Copy whichever lines of the data hold the word "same".

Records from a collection
· · · · ·

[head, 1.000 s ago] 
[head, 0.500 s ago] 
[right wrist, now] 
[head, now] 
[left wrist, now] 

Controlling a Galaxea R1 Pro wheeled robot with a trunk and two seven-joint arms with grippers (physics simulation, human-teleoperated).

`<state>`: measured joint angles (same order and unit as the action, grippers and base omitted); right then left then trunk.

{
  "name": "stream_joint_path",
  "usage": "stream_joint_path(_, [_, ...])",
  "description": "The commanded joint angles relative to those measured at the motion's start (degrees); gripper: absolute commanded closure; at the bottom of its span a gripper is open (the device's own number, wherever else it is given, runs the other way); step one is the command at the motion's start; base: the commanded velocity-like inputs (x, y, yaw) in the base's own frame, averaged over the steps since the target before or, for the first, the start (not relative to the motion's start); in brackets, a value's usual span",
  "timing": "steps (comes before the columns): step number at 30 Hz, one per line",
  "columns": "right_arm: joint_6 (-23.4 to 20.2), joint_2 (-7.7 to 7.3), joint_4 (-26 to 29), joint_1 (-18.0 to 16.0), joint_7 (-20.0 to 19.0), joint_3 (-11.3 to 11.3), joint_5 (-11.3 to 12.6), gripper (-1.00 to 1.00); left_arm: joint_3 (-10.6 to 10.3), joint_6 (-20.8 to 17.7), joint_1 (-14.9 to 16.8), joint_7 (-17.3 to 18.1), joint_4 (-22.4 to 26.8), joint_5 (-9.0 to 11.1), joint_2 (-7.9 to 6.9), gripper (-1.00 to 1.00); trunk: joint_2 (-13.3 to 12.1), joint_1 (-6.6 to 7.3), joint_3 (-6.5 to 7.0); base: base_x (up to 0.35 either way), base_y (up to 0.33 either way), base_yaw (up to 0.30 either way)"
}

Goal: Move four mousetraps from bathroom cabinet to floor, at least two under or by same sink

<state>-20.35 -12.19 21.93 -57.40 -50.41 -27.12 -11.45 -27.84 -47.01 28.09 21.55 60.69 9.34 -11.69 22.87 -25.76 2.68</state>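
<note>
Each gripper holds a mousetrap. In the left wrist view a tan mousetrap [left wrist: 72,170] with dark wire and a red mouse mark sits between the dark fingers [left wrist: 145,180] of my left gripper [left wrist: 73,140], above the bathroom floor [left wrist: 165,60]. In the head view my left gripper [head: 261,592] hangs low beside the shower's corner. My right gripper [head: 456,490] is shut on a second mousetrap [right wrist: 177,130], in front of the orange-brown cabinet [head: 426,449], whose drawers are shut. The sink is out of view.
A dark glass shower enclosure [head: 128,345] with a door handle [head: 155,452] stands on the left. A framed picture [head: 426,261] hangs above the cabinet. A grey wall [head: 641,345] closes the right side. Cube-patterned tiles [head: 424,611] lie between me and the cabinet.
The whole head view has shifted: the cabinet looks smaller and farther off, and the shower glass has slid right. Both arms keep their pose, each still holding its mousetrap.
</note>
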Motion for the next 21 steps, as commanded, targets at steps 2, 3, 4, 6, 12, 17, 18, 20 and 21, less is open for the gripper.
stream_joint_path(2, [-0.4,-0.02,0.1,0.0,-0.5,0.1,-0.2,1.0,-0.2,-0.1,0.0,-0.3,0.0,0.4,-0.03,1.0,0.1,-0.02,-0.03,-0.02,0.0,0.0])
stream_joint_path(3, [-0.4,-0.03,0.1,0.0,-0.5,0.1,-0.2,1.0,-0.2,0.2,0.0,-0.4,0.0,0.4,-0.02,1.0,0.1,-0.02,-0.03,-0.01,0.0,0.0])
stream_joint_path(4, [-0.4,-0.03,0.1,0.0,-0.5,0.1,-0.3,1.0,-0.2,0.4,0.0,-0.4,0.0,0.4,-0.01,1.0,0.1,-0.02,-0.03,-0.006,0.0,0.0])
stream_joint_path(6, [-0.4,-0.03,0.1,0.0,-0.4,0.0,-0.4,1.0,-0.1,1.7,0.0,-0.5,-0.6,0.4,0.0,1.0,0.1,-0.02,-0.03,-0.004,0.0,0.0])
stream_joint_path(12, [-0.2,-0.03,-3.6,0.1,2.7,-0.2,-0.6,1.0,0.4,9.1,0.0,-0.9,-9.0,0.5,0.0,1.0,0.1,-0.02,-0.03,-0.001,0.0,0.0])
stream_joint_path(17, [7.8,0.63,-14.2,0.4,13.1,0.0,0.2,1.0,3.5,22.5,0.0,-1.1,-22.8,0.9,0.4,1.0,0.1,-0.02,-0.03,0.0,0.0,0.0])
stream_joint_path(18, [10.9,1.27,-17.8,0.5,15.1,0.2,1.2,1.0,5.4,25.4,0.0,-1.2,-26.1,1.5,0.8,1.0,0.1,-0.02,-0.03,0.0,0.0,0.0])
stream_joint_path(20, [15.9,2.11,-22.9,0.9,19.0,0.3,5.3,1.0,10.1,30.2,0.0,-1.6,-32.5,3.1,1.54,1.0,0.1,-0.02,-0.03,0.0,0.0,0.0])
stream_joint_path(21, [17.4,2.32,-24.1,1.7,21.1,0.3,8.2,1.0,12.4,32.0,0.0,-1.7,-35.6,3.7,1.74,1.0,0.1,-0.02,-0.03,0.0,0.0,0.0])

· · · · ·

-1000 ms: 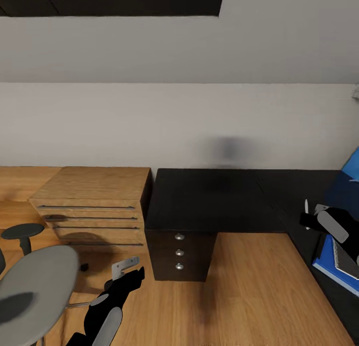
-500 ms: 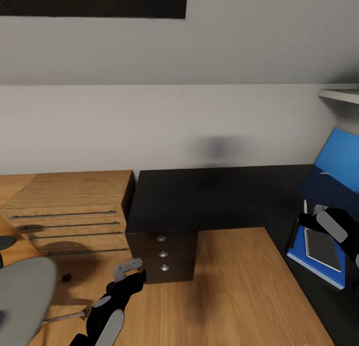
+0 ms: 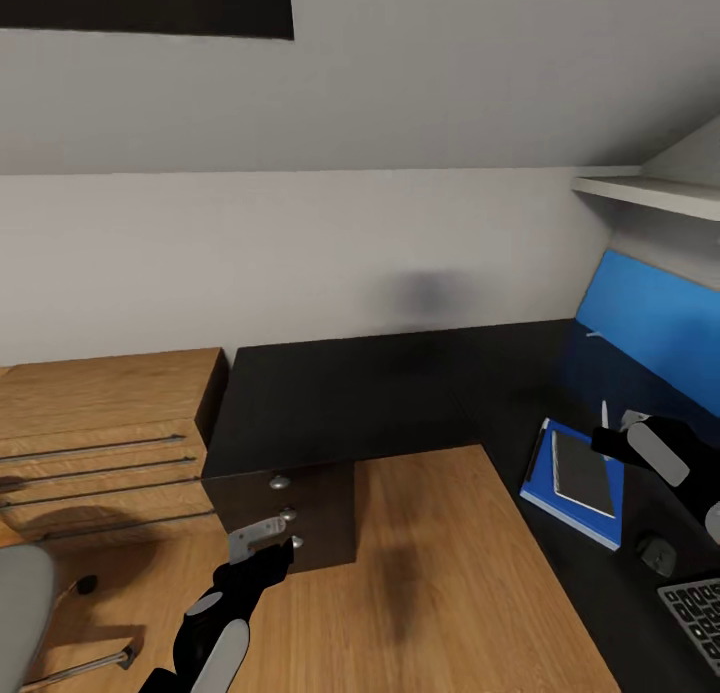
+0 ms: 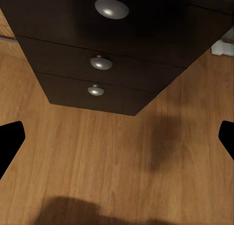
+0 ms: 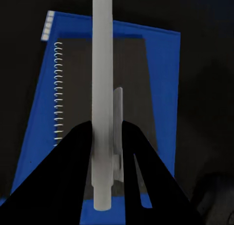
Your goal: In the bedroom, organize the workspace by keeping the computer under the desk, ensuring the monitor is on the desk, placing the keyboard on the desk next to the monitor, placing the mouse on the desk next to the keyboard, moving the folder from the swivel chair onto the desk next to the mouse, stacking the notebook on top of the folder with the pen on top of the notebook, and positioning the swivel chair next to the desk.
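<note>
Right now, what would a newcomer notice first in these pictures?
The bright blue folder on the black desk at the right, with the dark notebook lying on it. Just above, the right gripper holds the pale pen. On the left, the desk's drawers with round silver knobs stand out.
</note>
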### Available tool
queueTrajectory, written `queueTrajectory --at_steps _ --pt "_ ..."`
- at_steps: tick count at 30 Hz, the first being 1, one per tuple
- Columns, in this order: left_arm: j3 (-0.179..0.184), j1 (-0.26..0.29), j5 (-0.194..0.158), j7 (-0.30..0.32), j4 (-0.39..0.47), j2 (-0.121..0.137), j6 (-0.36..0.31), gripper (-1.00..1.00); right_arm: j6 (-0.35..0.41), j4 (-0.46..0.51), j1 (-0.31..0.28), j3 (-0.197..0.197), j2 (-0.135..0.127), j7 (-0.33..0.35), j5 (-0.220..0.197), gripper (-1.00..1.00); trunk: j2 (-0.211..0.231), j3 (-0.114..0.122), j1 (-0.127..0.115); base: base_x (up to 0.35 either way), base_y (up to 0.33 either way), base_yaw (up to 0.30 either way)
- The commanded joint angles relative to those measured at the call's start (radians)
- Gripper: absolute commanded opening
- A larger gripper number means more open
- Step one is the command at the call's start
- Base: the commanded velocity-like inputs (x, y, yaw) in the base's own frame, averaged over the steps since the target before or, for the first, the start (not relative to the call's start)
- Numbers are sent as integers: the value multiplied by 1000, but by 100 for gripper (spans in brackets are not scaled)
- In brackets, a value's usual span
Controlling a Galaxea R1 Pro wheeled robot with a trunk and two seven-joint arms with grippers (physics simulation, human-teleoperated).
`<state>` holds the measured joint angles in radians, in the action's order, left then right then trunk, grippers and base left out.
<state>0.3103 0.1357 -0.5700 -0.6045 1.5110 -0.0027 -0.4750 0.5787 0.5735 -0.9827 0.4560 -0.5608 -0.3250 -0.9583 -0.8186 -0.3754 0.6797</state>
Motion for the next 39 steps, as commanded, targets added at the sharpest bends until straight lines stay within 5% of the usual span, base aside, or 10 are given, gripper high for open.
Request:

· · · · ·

* ANSWER BOX *
`<state>`: measured joint angles (same order and unit as the action, grippers and base omitted); right then left then trunk.
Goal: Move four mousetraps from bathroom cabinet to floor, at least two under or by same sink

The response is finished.